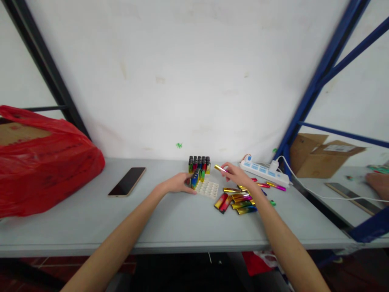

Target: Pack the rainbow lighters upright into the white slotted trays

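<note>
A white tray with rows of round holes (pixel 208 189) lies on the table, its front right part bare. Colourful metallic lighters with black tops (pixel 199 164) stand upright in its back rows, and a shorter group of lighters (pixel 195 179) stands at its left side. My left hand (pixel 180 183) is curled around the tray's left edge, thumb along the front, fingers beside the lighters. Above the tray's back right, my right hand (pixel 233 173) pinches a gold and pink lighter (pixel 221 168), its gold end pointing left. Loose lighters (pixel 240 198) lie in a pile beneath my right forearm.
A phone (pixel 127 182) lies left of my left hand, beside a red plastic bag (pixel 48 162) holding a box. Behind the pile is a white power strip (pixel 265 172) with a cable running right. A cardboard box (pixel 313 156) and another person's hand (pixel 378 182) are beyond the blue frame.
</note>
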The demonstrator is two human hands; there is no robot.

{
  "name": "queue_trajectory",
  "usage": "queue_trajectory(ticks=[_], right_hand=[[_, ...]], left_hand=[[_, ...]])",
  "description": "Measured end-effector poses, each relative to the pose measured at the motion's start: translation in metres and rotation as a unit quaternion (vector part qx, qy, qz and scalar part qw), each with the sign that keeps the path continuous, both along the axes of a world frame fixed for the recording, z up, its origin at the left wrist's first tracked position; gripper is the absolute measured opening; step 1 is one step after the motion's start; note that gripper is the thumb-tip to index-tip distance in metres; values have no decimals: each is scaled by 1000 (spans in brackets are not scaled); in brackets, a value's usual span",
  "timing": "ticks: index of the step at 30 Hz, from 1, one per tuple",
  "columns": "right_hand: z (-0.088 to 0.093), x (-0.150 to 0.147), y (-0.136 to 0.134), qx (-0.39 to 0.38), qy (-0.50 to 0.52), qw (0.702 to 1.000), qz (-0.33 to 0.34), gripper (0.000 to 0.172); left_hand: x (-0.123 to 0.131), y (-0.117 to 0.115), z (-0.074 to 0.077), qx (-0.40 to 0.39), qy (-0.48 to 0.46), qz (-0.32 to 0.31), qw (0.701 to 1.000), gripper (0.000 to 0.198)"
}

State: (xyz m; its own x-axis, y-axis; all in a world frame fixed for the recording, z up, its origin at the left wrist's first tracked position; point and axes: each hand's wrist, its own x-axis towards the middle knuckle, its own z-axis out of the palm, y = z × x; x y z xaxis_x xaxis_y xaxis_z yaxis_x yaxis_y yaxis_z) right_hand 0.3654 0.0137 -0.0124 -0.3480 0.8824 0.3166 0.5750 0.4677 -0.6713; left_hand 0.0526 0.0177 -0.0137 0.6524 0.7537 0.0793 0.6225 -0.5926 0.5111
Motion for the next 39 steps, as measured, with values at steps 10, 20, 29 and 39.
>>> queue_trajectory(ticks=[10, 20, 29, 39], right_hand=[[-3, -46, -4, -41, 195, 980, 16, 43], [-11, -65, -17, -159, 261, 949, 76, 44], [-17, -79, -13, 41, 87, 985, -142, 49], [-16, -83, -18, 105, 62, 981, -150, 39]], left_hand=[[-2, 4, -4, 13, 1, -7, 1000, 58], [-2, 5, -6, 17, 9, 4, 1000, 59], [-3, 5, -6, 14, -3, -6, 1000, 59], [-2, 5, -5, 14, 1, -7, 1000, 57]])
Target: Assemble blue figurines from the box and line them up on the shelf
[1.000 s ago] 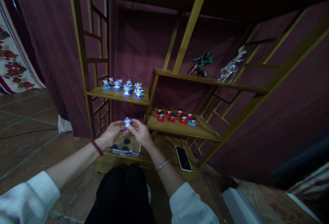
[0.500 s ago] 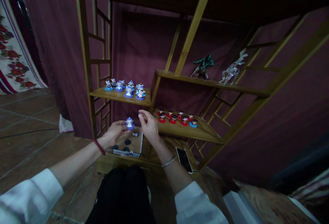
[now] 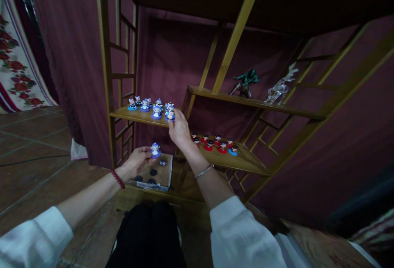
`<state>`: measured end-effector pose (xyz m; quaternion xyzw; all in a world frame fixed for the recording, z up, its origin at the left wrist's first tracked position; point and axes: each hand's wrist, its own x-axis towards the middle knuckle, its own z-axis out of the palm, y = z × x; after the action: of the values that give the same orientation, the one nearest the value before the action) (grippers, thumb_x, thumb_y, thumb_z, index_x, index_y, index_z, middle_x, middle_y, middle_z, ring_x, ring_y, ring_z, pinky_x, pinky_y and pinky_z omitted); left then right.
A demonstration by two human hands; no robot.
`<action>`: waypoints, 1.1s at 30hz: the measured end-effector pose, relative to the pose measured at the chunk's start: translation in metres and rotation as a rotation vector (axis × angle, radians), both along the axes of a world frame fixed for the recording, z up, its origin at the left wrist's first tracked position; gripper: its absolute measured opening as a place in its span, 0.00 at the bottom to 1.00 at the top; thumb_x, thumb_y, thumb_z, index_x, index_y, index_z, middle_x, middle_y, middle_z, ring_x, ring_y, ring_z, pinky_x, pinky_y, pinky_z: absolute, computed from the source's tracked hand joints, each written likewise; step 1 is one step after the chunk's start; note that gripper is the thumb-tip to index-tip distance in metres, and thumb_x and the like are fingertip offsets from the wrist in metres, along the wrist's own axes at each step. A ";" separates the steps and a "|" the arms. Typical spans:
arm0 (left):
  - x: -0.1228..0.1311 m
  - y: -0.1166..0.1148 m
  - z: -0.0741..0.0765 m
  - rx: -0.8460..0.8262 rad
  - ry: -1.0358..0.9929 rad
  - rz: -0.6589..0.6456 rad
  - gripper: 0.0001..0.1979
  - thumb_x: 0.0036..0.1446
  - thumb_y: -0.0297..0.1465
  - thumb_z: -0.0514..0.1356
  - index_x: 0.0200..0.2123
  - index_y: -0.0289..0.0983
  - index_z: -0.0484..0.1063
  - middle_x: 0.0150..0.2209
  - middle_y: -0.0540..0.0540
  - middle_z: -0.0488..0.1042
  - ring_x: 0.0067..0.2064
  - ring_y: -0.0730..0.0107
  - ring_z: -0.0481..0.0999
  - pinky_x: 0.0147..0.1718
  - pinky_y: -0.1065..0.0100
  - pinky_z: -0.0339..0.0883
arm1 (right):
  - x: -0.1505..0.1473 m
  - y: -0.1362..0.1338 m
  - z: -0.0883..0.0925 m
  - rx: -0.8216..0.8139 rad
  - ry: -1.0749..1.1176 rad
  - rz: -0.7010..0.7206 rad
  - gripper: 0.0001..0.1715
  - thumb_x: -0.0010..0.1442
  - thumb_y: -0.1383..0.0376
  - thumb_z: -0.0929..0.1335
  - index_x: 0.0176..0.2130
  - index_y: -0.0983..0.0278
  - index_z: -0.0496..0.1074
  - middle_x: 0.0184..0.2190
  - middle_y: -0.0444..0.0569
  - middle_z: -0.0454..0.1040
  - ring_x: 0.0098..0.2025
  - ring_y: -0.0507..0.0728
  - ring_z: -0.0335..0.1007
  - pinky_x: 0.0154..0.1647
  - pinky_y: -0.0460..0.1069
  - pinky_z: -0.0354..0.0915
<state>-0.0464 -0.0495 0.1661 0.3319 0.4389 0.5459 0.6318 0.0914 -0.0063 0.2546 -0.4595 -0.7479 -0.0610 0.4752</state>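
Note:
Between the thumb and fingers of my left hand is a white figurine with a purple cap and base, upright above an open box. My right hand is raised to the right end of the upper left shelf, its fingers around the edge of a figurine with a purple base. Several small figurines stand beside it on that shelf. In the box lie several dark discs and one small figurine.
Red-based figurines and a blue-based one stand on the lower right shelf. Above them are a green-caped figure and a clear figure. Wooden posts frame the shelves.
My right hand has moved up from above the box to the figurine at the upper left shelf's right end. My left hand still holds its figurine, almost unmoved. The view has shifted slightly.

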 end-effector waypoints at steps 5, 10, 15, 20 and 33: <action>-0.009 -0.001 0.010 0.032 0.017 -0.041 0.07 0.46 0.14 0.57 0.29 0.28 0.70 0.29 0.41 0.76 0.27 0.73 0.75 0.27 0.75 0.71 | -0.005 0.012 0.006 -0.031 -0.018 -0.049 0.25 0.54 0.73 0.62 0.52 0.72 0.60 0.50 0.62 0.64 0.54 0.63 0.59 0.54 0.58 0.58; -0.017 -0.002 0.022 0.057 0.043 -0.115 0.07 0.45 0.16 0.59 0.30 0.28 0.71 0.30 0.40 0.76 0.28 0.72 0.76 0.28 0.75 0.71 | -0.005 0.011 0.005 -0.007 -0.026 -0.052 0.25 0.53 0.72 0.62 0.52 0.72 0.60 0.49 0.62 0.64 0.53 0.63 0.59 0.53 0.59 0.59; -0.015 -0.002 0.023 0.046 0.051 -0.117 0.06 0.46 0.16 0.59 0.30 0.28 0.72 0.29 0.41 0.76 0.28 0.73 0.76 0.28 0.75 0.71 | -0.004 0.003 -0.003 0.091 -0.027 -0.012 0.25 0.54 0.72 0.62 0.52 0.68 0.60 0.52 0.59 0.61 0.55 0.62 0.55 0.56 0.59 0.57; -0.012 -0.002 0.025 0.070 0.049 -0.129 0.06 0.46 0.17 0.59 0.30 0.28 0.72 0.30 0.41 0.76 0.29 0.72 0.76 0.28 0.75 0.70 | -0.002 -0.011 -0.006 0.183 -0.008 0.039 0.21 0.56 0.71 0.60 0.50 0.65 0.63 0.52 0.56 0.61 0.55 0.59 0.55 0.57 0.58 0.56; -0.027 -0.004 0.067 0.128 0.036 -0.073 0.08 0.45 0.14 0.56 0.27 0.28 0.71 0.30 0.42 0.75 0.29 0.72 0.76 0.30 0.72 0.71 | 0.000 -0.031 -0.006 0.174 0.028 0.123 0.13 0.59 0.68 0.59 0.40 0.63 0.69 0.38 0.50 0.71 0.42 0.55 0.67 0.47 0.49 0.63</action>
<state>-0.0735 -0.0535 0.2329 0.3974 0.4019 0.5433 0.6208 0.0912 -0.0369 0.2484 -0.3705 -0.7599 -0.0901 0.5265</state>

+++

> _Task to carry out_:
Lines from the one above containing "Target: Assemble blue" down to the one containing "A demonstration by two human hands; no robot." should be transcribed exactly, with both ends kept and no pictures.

> _Result for this task_:
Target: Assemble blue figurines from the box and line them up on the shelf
[1.000 s ago] 
[0.500 s ago] 
[now] 
`<state>`: measured end-effector pose (xyz m; quaternion xyzw; all in a world frame fixed for the recording, z up, its origin at the left wrist's first tracked position; point and axes: each hand's wrist, its own x-axis towards the middle knuckle, its own z-axis out of the palm, y = z × x; after the action: of the values that give the same orientation, the one nearest the value before the action) (grippers, thumb_x, thumb_y, thumb_z, index_x, index_y, index_z, middle_x, middle_y, middle_z, ring_x, ring_y, ring_z, pinky_x, pinky_y and pinky_z omitted); left then right.
A demonstration by two human hands; no robot.

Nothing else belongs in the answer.